*The problem*
In the material below, transcribe every line from the first through the line holding "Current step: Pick", exactly, and stop after that line.

-=-=-=-=-

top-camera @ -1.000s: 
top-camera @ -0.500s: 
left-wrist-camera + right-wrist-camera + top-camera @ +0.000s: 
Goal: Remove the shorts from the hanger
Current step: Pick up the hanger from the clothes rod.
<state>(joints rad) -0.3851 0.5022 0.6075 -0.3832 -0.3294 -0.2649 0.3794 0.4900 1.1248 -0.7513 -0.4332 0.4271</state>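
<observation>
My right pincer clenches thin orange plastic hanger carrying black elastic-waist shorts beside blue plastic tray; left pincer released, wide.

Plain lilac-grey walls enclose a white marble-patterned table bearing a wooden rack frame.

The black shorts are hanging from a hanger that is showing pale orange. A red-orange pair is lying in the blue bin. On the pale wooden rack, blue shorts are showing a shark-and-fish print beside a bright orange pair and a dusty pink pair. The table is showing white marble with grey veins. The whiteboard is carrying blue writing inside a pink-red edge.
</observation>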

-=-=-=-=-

*Answer space*
top-camera @ -1.000s: 
top-camera @ -0.500s: 
left-wrist-camera + right-wrist-camera + top-camera @ +0.000s: 
Goal: Remove the shorts from the hanger
Current step: Pick up the hanger from the clothes rod.

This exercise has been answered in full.